* **WHAT TO DO**:
Write out every entry once more, character for character.

# # # #

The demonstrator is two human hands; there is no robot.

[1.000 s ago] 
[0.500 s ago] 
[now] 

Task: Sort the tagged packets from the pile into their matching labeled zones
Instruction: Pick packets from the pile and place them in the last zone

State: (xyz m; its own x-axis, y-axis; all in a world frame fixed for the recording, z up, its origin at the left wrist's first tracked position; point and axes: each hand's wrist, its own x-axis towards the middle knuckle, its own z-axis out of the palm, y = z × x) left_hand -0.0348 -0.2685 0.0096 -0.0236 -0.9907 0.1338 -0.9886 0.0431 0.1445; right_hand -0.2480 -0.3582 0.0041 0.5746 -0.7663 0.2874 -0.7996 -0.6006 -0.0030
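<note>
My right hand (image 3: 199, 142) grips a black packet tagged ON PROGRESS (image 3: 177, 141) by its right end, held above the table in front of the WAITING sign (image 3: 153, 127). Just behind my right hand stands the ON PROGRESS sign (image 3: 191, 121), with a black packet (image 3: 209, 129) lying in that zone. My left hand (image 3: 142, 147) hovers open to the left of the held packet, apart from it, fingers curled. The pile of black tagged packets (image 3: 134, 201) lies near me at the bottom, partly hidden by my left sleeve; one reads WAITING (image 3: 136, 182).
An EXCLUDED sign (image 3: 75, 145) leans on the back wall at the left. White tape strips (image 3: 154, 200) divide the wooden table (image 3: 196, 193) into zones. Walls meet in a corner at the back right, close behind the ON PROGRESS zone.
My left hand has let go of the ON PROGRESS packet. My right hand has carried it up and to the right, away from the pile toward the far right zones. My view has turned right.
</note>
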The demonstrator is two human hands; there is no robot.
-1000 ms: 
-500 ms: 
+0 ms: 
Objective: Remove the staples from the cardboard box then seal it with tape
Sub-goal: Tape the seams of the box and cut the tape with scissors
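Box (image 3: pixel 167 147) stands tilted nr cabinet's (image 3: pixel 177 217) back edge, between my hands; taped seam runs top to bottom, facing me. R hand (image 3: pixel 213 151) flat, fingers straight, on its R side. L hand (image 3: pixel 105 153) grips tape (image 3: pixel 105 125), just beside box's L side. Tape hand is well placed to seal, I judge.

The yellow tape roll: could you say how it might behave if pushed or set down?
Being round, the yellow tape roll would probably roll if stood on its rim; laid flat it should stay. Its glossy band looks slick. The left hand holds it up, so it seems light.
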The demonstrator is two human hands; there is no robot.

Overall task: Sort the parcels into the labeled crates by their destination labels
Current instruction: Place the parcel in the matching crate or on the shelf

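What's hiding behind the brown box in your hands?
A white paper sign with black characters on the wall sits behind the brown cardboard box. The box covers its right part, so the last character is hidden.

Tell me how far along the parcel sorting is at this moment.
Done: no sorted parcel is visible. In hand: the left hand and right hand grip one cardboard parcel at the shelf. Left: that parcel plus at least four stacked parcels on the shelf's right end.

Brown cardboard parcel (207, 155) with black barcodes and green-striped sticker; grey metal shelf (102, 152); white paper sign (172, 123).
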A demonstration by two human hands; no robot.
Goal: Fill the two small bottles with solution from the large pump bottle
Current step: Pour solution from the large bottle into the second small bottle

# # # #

* **SOLUTION TO THIS TASK**:
The demonstrator is two human hands; there is no robot.

[1.000 s ago] 
[0.500 s ago] 
[now] 

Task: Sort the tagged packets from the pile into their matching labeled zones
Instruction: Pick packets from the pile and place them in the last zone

State: (xyz m; its own x-axis, y-axis; all in a world frame fixed for the recording, z up, its origin at the left wrist's first tracked position; point and axes: each hand's wrist, its own x-axis towards the middle knuckle, its own z-axis out of the palm, y = z × x) left_hand -0.0348 -0.2685 0.0096 -0.0236 -0.9907 0.1338 -0.9886 0.0431 0.1445; right_hand -0.2480 -0.3582 0.0041 0.5746 -0.7663 0.2874 -0.7996 -0.6006 -0.0030
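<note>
My right hand (image 3: 199, 142) grips a black packet tagged ON PROGRESS (image 3: 177, 141) by its right end, held above the table in front of the WAITING sign (image 3: 153, 127). Just behind my right hand stands the ON PROGRESS sign (image 3: 191, 121), with a black packet (image 3: 209, 129) lying in that zone. My left hand (image 3: 142, 147) hovers open to the left of the held packet, apart from it, fingers curled. The pile of black tagged packets (image 3: 134, 201) lies near me at the bottom, partly hidden by my left sleeve; one reads WAITING (image 3: 136, 182).
An EXCLUDED sign (image 3: 75, 145) leans on the back wall at the left. White tape strips (image 3: 154, 200) divide the wooden table (image 3: 196, 193) into zones. Walls meet in a corner at the back right, close behind the ON PROGRESS zone.
My left hand has let go of the ON PROGRESS packet. My right hand has carried it up and to the right, away from the pile toward the far right zones. My view has turned right.
</note>
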The demonstrator is two human hands; there is no robot.
-1000 ms: 
-500 ms: 
+0 ms: 
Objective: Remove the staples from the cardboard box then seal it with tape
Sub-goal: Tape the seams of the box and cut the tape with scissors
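Box (image 3: pixel 167 147) stands tilted nr cabinet's (image 3: pixel 177 217) back edge, between my hands; taped seam runs top to bottom, facing me. R hand (image 3: pixel 213 151) flat, fingers straight, on its R side. L hand (image 3: pixel 105 153) grips tape (image 3: pixel 105 125), just beside box's L side. Tape hand is well placed to seal, I judge.

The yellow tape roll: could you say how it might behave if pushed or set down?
Being round, the yellow tape roll would probably roll if stood on its rim; laid flat it should stay. Its glossy band looks slick. The left hand holds it up, so it seems light.
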The demonstrator is two human hands; there is no robot.

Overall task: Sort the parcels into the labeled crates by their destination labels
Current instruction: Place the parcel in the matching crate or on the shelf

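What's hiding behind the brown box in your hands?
A white paper sign with black characters on the wall sits behind the brown cardboard box. The box covers its right part, so the last character is hidden.

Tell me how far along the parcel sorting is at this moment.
Done: no sorted parcel is visible. In hand: the left hand and right hand grip one cardboard parcel at the shelf. Left: that parcel plus at least four stacked parcels on the shelf's right end.

Brown cardboard parcel (207, 155) with black barcodes and green-striped sticker; grey metal shelf (102, 152); white paper sign (172, 123).
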A demonstration by two human hands; no robot.
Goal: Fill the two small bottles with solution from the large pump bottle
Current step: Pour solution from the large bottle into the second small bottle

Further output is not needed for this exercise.